The pharmaceutical industry arouses conflicting emotions. Anti-vivisectionists, fringe medical practitioners and food faddists all tend to hate it, while the rest of us are periodically alarmed by the drug disasters that occur and the extent of drug-induced disease. The commercial practices of the industry also provoke concern: complaints arise continuously about price-gouging, market-rigging, profiteering, tax avoidance, misleading advertising claims and a whole host of unsavoury promotional techniques. Against these charges must be set the immense benefits wrought by the succession of wonder drugs that have appeared since prontosil (the forerunner of penicillin) ushered in the antibiotic revolution in 1935. The world would be a sicker and more dangerous place if the industry did not exist. Life expectancy would everywhere be shorter and far more people would be in pain. There is no doubt that on balance drug firms do more good – indeed, far more good – than harm. It is important to keep this in mind when considering these four books, all of which show the industry in dire need of reform.

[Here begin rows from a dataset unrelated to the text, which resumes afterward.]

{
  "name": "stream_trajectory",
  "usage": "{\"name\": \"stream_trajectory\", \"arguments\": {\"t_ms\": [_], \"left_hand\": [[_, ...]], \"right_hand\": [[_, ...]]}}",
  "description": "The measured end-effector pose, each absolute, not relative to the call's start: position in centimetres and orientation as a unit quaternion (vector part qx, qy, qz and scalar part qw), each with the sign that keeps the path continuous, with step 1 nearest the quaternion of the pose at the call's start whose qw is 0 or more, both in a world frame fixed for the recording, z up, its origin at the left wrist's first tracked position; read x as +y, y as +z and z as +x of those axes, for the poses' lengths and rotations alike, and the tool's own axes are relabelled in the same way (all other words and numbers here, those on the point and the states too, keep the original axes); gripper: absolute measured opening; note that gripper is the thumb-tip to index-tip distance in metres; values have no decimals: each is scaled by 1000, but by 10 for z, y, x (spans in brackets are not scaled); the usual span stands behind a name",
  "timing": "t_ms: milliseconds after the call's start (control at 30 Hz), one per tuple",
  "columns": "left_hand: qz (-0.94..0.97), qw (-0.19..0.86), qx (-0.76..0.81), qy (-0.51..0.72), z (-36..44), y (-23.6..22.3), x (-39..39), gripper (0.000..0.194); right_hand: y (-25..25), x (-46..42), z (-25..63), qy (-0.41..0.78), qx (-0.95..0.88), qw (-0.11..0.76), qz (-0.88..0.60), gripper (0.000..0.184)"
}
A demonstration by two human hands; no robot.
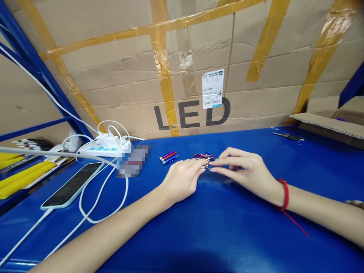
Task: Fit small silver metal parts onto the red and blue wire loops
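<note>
My left hand (181,180) is closed around a small metal cylinder (204,166), silver with some red, which looks like a mini flashlight; most of it is hidden by the fingers. At its right end, the thumb and fingertips of my right hand (246,167) pinch a small metal ring (209,167). Just behind the fingertips lies a little cluster of red and blue carabiner clips (209,156), partly covered by my hands. To the left of it, several slim mini flashlights (168,157) in purple, red and blue lie side by side on the blue tabletop (227,223).
A phone (72,185) with a white cable lies at left, near a power strip (106,146) with plugged-in chargers. A pixelated dark object (133,161) sits beside it. Keys (288,136) and an open carton (330,127) are at right. A large cardboard box (122,83) stands behind.
</note>
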State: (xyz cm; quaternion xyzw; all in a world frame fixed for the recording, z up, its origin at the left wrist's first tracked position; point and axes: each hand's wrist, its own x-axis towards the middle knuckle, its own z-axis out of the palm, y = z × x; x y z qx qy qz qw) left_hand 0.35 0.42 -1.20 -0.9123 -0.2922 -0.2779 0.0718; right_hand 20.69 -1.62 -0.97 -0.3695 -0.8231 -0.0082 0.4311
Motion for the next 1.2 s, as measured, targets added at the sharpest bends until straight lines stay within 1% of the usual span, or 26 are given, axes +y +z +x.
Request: {"name": "stream_trajectory", "arguments": {"t_ms": [267,433,733,967,1067,1200], "left_hand": [[-917,55,-289,-270,2,-11,3,23],[-917,39,-292,-267,3,-9,4,22],[-927,9,-275,-254,0,-8,1,17],[-939,-12,-244,-243,-1,-8,-1,11],[-942,-15,-230,-245,-1,-8,-2,9],[-944,-9,-211,-255,-1,-8,-2,9]], "right_hand": [[-11,-15,205,14,-820,435,-372,18],[-10,-17,204,14,-824,435,-363,19],[-9,-18,203,-23,-833,443,-332,22],[-8,-23,204,-33,-837,445,-315,16],[-9,-26,205,-57,-847,428,-311,15],[-10,-29,207,-120,-857,396,-308,13]]}}
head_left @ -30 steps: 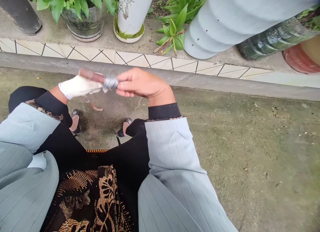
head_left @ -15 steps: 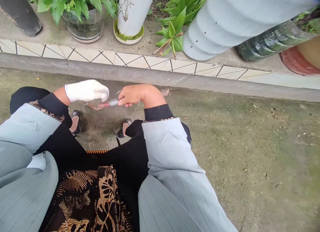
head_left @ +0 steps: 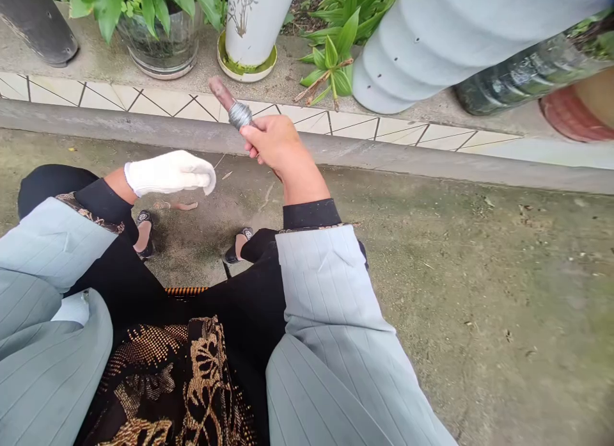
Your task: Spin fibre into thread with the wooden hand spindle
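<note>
As the head view looks down, the bare right hand (head_left: 275, 142) grasps a reddish-brown stick (head_left: 222, 94) wound with silvery wire (head_left: 240, 115), held out toward the far tiled ledge (head_left: 355, 125); the white-gloved left hand (head_left: 170, 173) curls at left, its hold unclear. If the thin strand (head_left: 220, 161) beside it slackens, the wire may loosen; a wide swing could knock the white pot (head_left: 259, 27)

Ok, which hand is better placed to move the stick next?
Probably the right hand: it holds the stick beside the wire coil. The gloved left hand is away from the stick.
</note>
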Demonstrator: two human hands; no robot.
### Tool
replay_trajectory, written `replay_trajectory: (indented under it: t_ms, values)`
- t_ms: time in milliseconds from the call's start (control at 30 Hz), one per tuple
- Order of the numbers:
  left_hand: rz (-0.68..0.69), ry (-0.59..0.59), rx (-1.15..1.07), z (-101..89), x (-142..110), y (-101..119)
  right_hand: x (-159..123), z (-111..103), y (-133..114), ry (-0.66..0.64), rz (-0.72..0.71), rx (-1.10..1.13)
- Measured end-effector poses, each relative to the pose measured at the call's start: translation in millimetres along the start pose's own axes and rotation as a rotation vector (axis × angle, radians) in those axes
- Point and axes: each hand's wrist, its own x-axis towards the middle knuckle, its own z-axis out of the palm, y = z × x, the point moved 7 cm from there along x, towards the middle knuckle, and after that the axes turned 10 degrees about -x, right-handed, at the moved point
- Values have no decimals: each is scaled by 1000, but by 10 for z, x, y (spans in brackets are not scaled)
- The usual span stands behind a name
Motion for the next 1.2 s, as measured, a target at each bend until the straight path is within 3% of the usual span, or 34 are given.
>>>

Stanley Adams is an Oxford graduate of Maltese descent who, following sudden imprisonment, lost his wife, his earning power and nearly all his material possessions. He now lives on supplementary benefit in a small London flat, with the rent paid by the Borough of Camden. His downfall began in Basle in 1973. Adams was then working for Hoffmann-La Roche, the giant multinational drug firm which dominates the vitamin trade and is best known for the two most widely prescribed tranquillisers, Valium and Librium. Adams had been with the firm for ten years and had always been treated well, but he had become alarmed by Roche’s trading practices and reported them to the European Commission. Switzerland had just concluded a Free Trade Agreement with the Common Market, and this meant that the country would henceforth be bound by the EEC’s rules of competition. Although Switzerland itself had competition laws, Adams felt it was pointless to resort to them because of Roche’s immense influence in the country.

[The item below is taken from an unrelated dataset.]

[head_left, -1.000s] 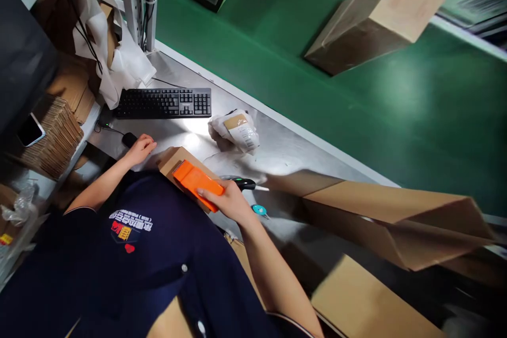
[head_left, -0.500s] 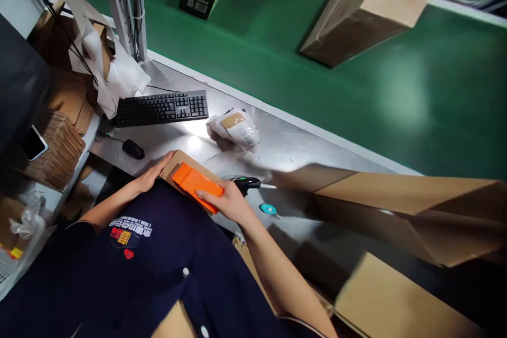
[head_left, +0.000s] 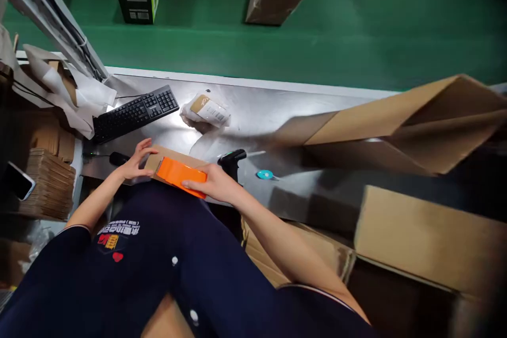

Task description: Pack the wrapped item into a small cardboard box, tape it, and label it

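My right hand [head_left: 214,182] is closed around an orange tape dispenser [head_left: 178,173], whose toothed edge points left. The dispenser lies against the top of a small brown cardboard box [head_left: 152,162], close to my body at the front edge of the metal table. My left hand [head_left: 133,163] is at the left end of this box, thumb on the near side and fingers on the far side. The box's underside and the tape are hidden.
Behind the box are a keyboard [head_left: 138,112], a mouse [head_left: 118,158], a wrapped parcel [head_left: 208,111] and a black scanner [head_left: 233,157]. An open carton [head_left: 356,127] stands to the right. Flattened cardboard [head_left: 49,185] is stacked left. Boxes sit on the green surface [head_left: 198,47] beyond.
The view has turned and shifted to the right. My left hand's fingers, earlier flat along the box's end, are now spread around it. The tape dispenser stays in my right hand against the box.
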A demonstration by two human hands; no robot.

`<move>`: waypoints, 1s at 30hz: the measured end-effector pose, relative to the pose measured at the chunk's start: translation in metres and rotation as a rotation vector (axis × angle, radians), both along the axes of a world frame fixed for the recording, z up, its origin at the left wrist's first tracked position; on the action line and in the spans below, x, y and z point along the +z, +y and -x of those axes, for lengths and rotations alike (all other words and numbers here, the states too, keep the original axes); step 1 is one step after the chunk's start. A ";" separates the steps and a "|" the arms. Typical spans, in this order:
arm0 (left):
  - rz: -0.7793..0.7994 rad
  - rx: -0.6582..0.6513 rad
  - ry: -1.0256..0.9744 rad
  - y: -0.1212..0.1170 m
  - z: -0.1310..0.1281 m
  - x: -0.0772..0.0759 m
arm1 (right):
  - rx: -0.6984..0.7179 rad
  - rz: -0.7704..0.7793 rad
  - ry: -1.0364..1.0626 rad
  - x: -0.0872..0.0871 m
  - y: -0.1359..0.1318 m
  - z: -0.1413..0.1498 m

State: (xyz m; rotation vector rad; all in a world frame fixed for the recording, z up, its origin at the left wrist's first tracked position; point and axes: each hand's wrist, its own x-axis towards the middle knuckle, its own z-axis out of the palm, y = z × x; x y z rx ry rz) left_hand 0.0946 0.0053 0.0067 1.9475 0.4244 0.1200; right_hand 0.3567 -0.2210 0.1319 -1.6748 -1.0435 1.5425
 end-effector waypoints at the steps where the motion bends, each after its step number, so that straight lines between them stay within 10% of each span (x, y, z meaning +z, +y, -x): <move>1: -0.013 0.009 0.006 0.000 0.001 0.000 | -0.010 0.016 -0.014 0.000 -0.013 -0.009; 9: -0.252 -0.078 0.157 0.005 0.012 0.030 | -0.115 0.253 -0.028 -0.030 -0.111 -0.075; 17: -0.878 -0.551 0.206 -0.040 -0.019 0.069 | -0.096 -0.027 0.189 -0.094 -0.050 -0.038; 24: -0.716 -0.545 0.241 -0.035 -0.032 0.065 | -0.023 0.068 0.112 -0.105 -0.080 -0.059; 30: -0.623 -0.550 0.259 -0.033 -0.042 0.079 | 0.020 0.080 -0.079 -0.103 -0.034 -0.044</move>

The Article in the Treaty of Rome which dealt with this subject was vaguely worded – it merely forbade any firm to ‘abuse a dominant position’ in the market – and had never been tested. Adams was the guinea pig that enabled the Commission to see how far it could go. Clearly, it did not think it could go very far, given that the most important charges made by Adams were not taken up at all. These dealt with price-fixing and production agreements which, Adams alleged, Roche had made with other firms in order to secure its domination of the vitamin market. Though Adams was able to provide inside knowledge, the Commission did not feel his evidence was sufficient to make the charges stick. All it did was proceed with the lesser charge which Adams had added almost as an after-thought. This dealt with fidelity contracts – an arrangement designed to ensure that Roche’s principal customers did not trade elsewhere. Eventually, after three years of investigation, the Commission ordered Roche to terminate these contracts, but it imposed only a £240,000 fine, an amount which represented less than 1 per cent of Roche’s turnover when a 10 per cent penalty could have been applied. And even that derisory sum was reduced to £150,000 three years later when the European Court of Justice upheld the Commission’s action.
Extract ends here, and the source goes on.